In 1957 Professor Mises added Theory and History: An Interpretation of Social and Economic Evolution to his impressive list of scholarly publications. It is Mises’s philosophical treatise that sums up his views on what man can know in his world. As man has always gone amiss in his attempts to bridge the gulf between mind and matter, he must adopt a dualistic approach — or methodological dualism.
According to Mises,
this dualism merely takes into account the fact that we do not know how external events — physical, chemical, and physiological — affect human thoughts, ideas, and judgments of value. This ignorance splits the realm of knowledge into two separate fields: the realm of external events, commonly called nature, and the realm of human thought and action.
Ever conscious of this dualism and aware of the limitations of human knowledge, Professor Mises defends the sciences of human action against those philosophies and doctrines that would deny their very existence. In particular, he refutes the positivistic and panphysicalistic distortions of determinism, the doctrines of materialism, positivism and behaviorism, historicism and relativism.

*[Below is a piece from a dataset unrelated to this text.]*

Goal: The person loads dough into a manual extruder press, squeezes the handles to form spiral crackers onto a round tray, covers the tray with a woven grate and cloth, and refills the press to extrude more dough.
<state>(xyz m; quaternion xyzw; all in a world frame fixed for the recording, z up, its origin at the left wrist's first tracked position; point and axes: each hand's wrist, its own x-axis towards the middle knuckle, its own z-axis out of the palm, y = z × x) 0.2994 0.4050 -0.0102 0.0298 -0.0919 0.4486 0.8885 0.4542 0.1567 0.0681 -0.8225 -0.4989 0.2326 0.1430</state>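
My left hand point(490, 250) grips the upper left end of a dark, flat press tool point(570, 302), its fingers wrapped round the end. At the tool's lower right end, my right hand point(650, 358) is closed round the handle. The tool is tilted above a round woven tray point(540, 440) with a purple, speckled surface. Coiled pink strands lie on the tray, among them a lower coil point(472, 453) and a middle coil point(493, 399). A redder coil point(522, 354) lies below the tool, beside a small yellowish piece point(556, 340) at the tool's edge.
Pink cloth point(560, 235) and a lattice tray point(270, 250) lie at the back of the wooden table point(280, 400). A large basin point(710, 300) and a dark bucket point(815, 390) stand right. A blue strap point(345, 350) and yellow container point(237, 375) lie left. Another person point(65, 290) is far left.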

Present day ideologies, according to Professor Mises, are characterized by their summary rejection of individual freedom and private property in economic production.
Millions today enthusiastically support policies that aim at the substitution of planning by an authority for autonomous planning by each individual. They are longing for slavery.
Of course, the champions of totalitarianism protest that what they want to abolish is “only economic freedom” and that all “other freedoms” will remain untouched. But freedom is indivisible. The distinction between an economic sphere of human life and activity and a noneconomic sphere is the worst of their fallacies.
If an omnipotent authority has the power to assign to every individual the tasks he has to perform, nothing that can be called freedom and autonomy is left to him. He has only the choice between strict obedience and death by starvation.